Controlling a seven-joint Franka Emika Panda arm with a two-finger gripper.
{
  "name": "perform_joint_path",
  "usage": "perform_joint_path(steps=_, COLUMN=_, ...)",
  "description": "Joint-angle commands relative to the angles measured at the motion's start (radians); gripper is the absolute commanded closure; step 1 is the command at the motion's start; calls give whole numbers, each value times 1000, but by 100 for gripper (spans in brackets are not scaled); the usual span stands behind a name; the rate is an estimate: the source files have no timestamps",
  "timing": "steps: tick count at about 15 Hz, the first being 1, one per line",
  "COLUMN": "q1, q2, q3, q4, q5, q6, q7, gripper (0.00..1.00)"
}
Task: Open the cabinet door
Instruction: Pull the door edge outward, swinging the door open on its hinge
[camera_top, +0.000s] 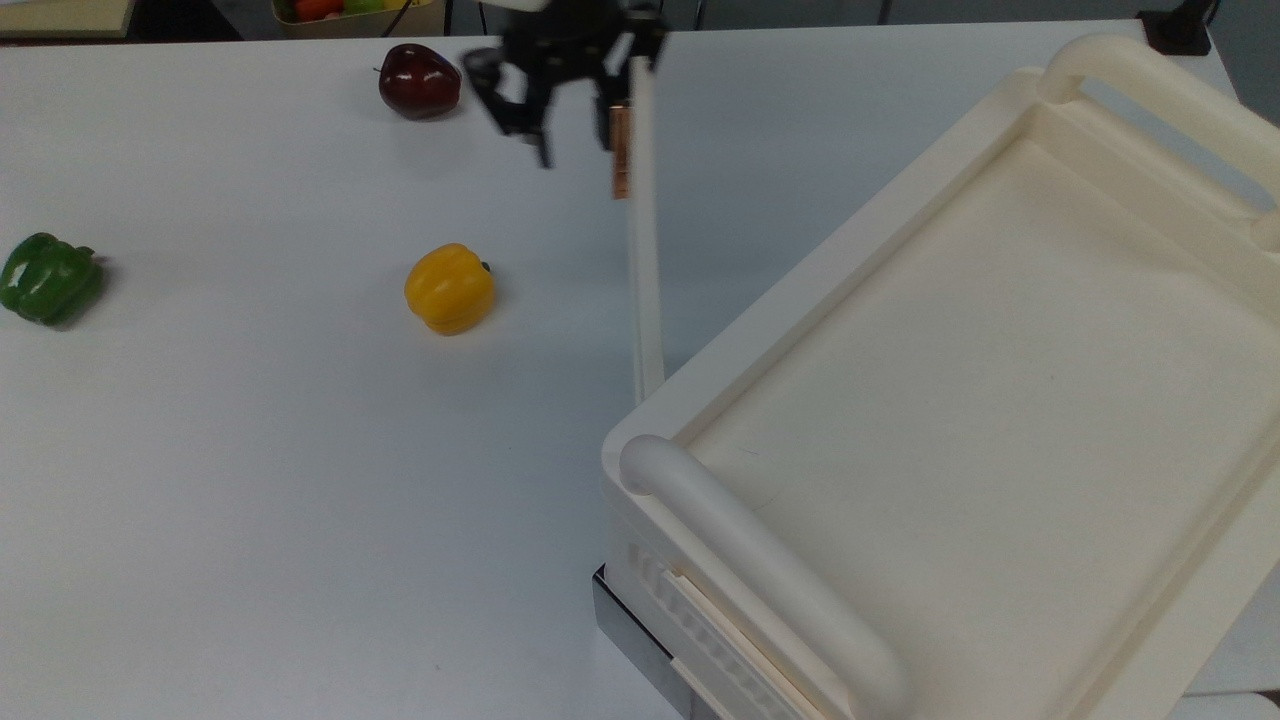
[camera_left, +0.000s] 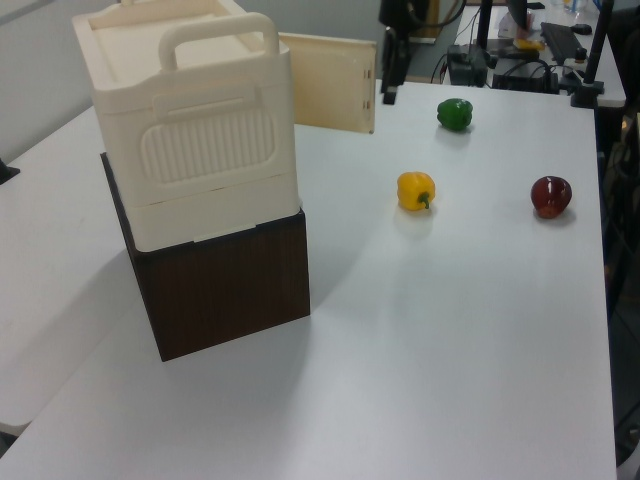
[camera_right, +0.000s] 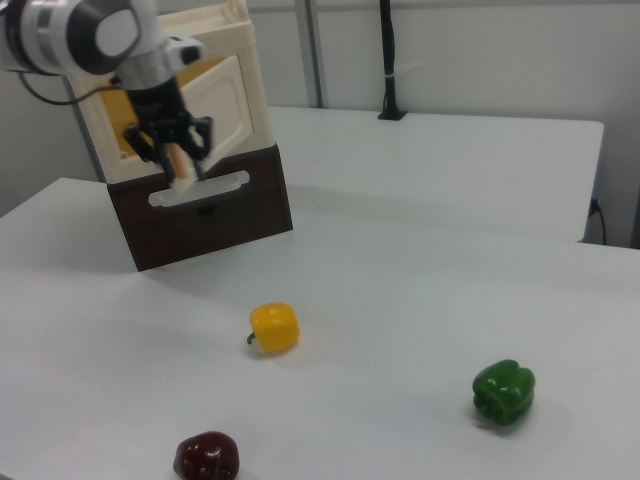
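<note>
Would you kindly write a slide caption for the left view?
Cabinet door swung wide open, the gripper at its handle edge, peppers and an apple on the table.

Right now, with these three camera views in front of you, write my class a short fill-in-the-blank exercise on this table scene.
1. The flat cream-white cabinet door with its copper-coloured bar handle stands ____.
2. The cream plastic cabinet rests on a dark ____ wooden base.
3. In the top view, the pepper nearest the door is ____.
4. The black robot claw is beside the door's ____.

Missing words: open; brown; yellow; handle
</note>
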Motion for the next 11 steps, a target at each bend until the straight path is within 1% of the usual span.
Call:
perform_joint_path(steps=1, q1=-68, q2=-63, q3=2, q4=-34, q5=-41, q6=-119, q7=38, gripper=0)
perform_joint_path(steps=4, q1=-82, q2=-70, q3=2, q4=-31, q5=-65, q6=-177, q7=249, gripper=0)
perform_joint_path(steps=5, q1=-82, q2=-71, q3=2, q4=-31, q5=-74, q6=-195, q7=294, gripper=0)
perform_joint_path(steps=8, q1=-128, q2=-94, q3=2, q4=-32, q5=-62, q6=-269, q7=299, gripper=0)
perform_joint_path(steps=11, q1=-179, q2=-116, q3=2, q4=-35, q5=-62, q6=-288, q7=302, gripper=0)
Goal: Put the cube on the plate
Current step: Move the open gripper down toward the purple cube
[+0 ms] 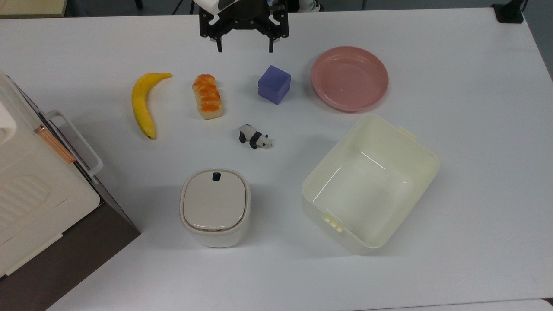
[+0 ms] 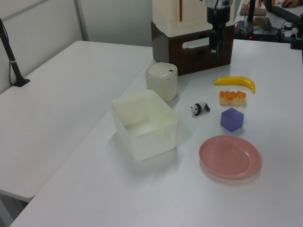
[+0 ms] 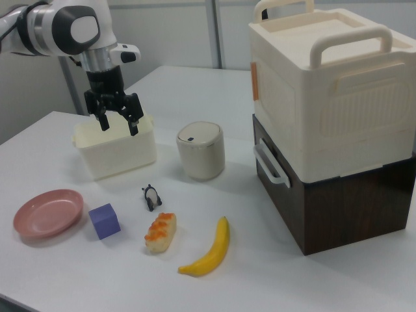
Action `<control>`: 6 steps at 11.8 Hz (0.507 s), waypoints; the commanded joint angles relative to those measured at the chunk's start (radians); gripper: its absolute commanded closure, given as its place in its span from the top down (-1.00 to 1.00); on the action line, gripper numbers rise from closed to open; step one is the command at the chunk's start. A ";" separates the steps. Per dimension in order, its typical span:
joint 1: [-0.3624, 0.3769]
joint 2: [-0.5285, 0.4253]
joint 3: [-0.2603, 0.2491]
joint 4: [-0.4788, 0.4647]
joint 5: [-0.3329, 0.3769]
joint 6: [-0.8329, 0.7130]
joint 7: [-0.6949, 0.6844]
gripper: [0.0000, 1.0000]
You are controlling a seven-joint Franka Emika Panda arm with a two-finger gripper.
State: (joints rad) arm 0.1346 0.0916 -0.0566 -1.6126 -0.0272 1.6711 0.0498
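Observation:
The purple-blue cube (image 1: pixel 274 84) rests on the white table, just to the left of the empty pink plate (image 1: pixel 350 77) in the top view. My gripper (image 1: pixel 245 48) hangs open above the table's far edge, behind the cube and slightly to the top view's left, holding nothing. In the right view the gripper (image 3: pixel 119 125) is high above the table, in front of the cream tub, with the cube (image 3: pixel 104 221) and plate (image 3: pixel 49 212) well below it. In the left view the cube (image 2: pixel 232 119) sits just behind the plate (image 2: pixel 229 156), and the gripper (image 2: pixel 214 47) is far behind both.
A bread roll (image 1: pixel 208 96) and a banana (image 1: pixel 143 103) lie to the top view's left of the cube. A toy panda (image 1: pixel 255 137) lies in front of it. Nearer stand a lidded bin (image 1: pixel 214 206) and a cream tub (image 1: pixel 371 181). Stacked boxes (image 1: pixel 39 198) fill the top view's left edge.

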 commanded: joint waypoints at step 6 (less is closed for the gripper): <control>0.128 0.017 -0.005 -0.154 -0.019 0.013 -0.233 1.00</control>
State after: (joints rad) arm 0.2256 0.1299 -0.0524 -1.6915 -0.0292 1.6711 -0.0270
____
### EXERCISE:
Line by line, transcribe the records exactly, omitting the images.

### PROBLEM SOLUTION:
Controlling a seven-joint Franka Emika Panda arm with a two-finger gripper.
{
  "name": "perform_joint_path",
  "usage": "perform_joint_path(steps=_, COLUMN=_, ...)",
  "description": "Joint-angle commands relative to the angles measured at the motion's start (radians); gripper is the absolute commanded closure; step 1 is the command at the motion's start; calls give whole numbers, each value times 1000, but by 100 for gripper (spans in brackets are not scaled); the usual span stands behind a name; the rate is an estimate: the source files have no timestamps",
  "timing": "steps: tick count at about 15 Hz, the first being 1, one per line",
  "COLUMN": "q1, q2, q3, q4, q5, q6, q7, gripper (0.00..1.00)"
}
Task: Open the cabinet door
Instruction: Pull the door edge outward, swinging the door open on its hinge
[camera_top, +0.000s] 
[camera_left, +0.000s] 
[camera_right, +0.000s] 
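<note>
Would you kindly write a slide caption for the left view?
Cabinet door swung wide open, the gripper at its handle edge, peppers and an apple on the table.

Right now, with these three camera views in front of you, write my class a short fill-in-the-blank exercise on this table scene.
1. The flat cream-white cabinet door with its copper-coloured bar handle stands ____.
2. The cream plastic cabinet rests on a dark ____ wooden base.
3. In the top view, the pepper nearest the door is ____.
4. The black robot claw is beside the door's ____.

Missing words: open; brown; yellow; handle
</note>
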Motion for the next 11 steps, a target at each bend until the straight path is within 1% of the usual span.
Call:
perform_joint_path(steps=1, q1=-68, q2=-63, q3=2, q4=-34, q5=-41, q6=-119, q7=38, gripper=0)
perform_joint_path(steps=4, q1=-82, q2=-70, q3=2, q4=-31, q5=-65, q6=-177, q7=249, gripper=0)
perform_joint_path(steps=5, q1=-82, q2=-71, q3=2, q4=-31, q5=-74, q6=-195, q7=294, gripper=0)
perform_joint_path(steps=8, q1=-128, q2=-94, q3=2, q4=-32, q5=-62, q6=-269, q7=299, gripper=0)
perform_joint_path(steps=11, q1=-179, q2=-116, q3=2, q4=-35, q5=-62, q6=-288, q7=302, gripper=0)
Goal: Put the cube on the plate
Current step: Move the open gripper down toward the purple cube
[+0 ms] 
[+0 ms] 
[+0 ms] 
Action `<control>`: 6 steps at 11.8 Hz (0.507 s), waypoints; the commanded joint angles relative to those measured at the chunk's start (radians); gripper: its absolute commanded closure, given as its place in its span from the top down (-1.00 to 1.00); on the action line, gripper numbers rise from closed to open; step one is the command at the chunk's start. A ";" separates the steps. Per dimension in order, its typical span:
joint 1: [-0.3624, 0.3769]
joint 2: [-0.5285, 0.4253]
joint 3: [-0.2603, 0.2491]
joint 4: [-0.4788, 0.4647]
joint 5: [-0.3329, 0.3769]
joint 6: [-0.8329, 0.7130]
joint 7: [-0.6949, 0.6844]
gripper: [0.0000, 1.0000]
You are controlling a seven-joint Franka Emika Panda arm with a two-finger gripper.
State: (joints rad) arm 0.1346 0.0916 -0.0566 -1.6126 -0.0272 1.6711 0.0498
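Observation:
The purple-blue cube (image 1: pixel 274 84) rests on the white table, just to the left of the empty pink plate (image 1: pixel 350 77) in the top view. My gripper (image 1: pixel 245 48) hangs open above the table's far edge, behind the cube and slightly to the top view's left, holding nothing. In the right view the gripper (image 3: pixel 119 125) is high above the table, in front of the cream tub, with the cube (image 3: pixel 104 221) and plate (image 3: pixel 49 212) well below it. In the left view the cube (image 2: pixel 232 119) sits just behind the plate (image 2: pixel 229 156), and the gripper (image 2: pixel 214 47) is far behind both.
A bread roll (image 1: pixel 208 96) and a banana (image 1: pixel 143 103) lie to the top view's left of the cube. A toy panda (image 1: pixel 255 137) lies in front of it. Nearer stand a lidded bin (image 1: pixel 214 206) and a cream tub (image 1: pixel 371 181). Stacked boxes (image 1: pixel 39 198) fill the top view's left edge.
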
 commanded: joint waypoints at step 6 (less is closed for the gripper): <control>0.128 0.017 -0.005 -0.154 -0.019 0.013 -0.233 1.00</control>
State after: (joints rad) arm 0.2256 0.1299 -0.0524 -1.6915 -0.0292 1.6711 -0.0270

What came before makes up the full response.